375600 Deposition of Insoluble Materials on Hydrogel Surfaces: Influence on Dewetting

Monday, November 17, 2014: 12:35 PM
208 (Hilton Atlanta)
Gerald G. Fuller and M. Saad Bhamla, Chemical Engineering, Stanford University, Stanford, CA

Insoluble lipids serve vital functions in our bodies and can interact with various biomedical devices, e.g. the tear film on a contact lens. In the case of the tear film, glands in our eyelids secrete meibum, which is a rich mixture of waxy esters, cholesterol esters and lipids. Over a period of time, these naturally occurring lipids form interfacial coatings leading to a modification of the wetting characteristics of these synthetic surfaces. We deposit bovine meibum, DPPC (a major component of the lung surfactant), and cholesterol onto silicone hydrogel substrates using a modified Langmuir-Schaefer technique. Upon deposition, we find that DPPC and meibum are sequestered close to the surface as compared to cholesterol, which diffuses further into the porous hydrogel matrix.

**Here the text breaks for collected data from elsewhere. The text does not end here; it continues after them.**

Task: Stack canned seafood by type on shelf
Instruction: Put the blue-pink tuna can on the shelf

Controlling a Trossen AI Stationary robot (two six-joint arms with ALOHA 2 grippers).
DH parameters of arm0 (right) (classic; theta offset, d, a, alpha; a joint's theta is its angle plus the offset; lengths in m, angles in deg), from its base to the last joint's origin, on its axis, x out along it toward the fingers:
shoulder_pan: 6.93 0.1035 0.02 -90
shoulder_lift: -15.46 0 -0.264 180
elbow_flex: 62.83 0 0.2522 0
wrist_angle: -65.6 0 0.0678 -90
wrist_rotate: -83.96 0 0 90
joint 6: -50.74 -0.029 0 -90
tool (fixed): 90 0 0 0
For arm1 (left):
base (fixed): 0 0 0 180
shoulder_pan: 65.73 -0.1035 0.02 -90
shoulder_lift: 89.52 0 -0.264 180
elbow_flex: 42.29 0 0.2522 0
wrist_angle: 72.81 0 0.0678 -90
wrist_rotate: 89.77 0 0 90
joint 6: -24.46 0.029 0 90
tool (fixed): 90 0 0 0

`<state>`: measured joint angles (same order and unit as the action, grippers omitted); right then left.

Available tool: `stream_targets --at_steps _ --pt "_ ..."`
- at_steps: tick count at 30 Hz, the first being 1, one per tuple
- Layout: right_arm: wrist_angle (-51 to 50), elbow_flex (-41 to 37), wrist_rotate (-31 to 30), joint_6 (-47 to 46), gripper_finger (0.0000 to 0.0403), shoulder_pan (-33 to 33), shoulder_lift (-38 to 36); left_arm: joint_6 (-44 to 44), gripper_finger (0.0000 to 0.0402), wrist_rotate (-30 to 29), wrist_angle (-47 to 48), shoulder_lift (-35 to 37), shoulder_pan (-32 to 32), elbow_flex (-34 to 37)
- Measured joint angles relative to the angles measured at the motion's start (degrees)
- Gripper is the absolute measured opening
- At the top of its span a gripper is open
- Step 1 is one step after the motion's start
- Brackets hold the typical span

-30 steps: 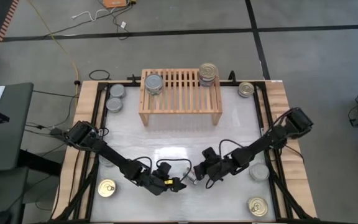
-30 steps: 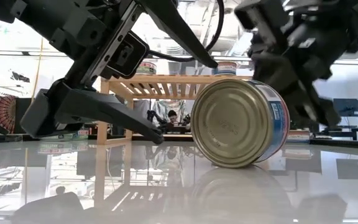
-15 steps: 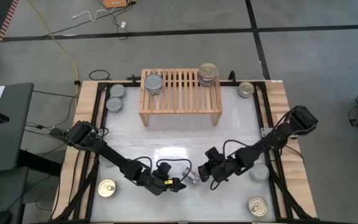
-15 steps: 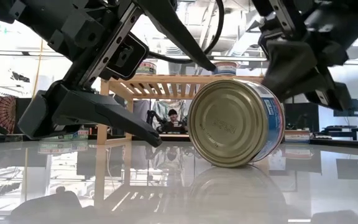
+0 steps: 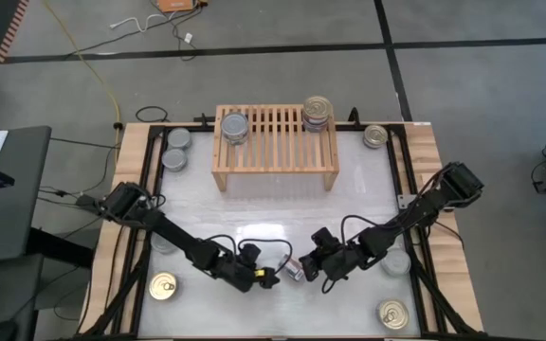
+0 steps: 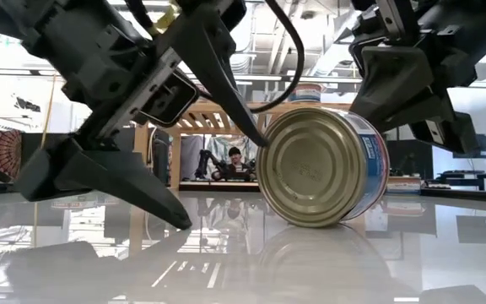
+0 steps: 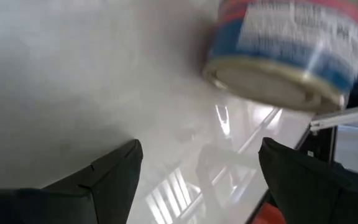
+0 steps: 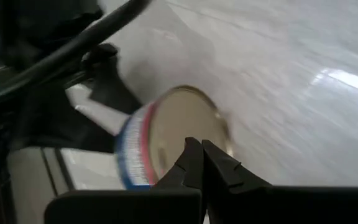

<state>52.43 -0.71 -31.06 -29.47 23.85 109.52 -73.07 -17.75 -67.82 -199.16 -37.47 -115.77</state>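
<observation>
Low in the centre of the high view, the left gripper [image 5: 271,278] sits with its fingers spread wide, and the left wrist view confirms it: two dark fingers [image 7: 107,177] far apart with bare table between them, gripping nothing. Just right of it lies a tin on its side [image 5: 294,271], gold end facing the low camera [image 6: 321,166], blue and white label around its wall [image 7: 297,37]. It rests on the glossy white table [image 5: 263,213], one left finger reaching up to its rim in the low view. On the tin's other side hangs the right gripper [image 5: 312,268], fingers pressed together with nothing between them, as the right wrist view shows [image 8: 201,163], the tips right over the tin [image 8: 169,140].

Further out, at the upper centre, the shelf [image 5: 275,163] carries one silver-topped can on its left end [image 5: 234,127] and a stack of cans on its right end [image 5: 317,112]. Two grey cans [image 5: 175,149] sit left of the shelf, a gold-topped one [image 5: 375,135] right of it. More tins lie at the lower left [image 5: 163,286] and lower right [image 5: 393,314] corners.
</observation>
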Motion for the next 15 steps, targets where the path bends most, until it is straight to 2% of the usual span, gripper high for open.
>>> stream_targets --at_steps 15 --pt "14.84 0.0 -0.11 8.7 0.0021 0.63 0.0 4.95 0.0313 0.08 4.04 0.07 -5.01 -0.06"
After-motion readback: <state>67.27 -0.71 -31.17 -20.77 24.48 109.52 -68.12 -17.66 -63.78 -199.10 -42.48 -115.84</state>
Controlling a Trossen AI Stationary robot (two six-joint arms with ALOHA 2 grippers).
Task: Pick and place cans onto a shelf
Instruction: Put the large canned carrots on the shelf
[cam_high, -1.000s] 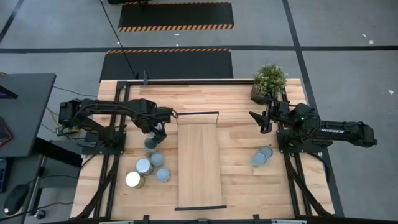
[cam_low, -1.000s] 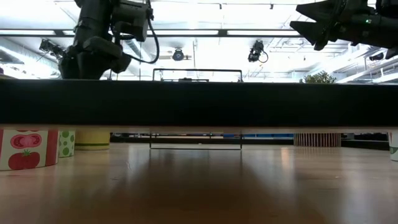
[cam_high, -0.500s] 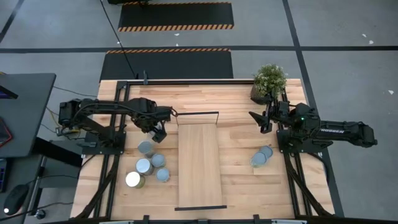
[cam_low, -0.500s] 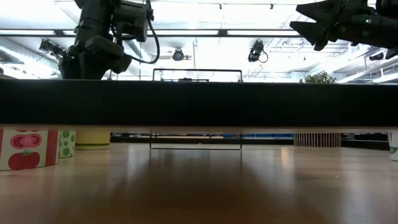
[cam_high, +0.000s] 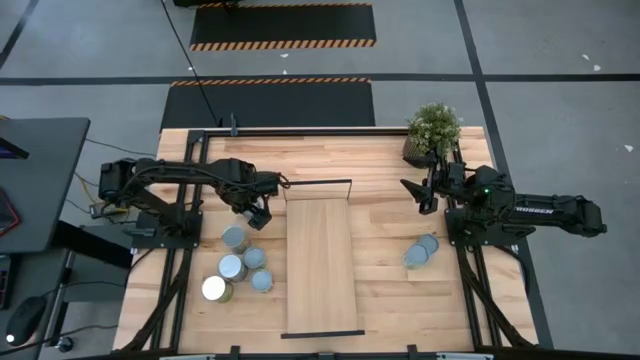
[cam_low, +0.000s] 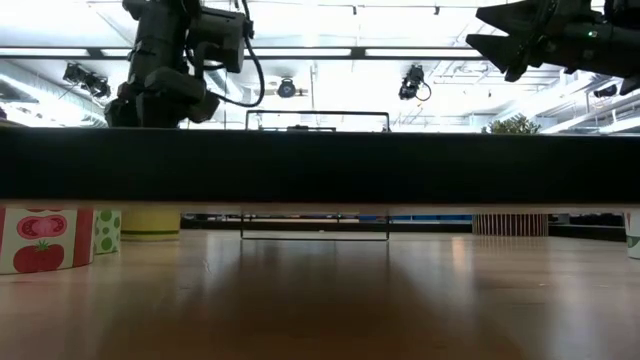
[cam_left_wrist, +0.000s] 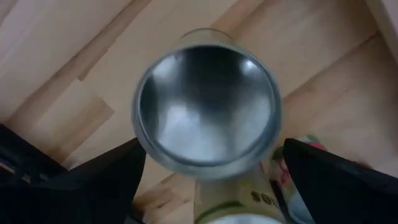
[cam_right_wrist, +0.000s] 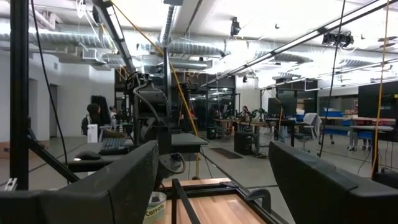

Additionally, we monitor the fate of thin liquid films as they destabilize, undergoing rupture and dewetting on these lipid-decorated surfaces. This dewetting enables valuable, qualitative and quantitative information about the wetting characteristics of these hydrogel substrates. It is observed that decorating the hydrogel surface with simple model lipids such as DPPC and cholesterol leads to an increased hydrophilic surface that consequently inhibits dewetting, whereas meibum deposits have a destabilizing effect.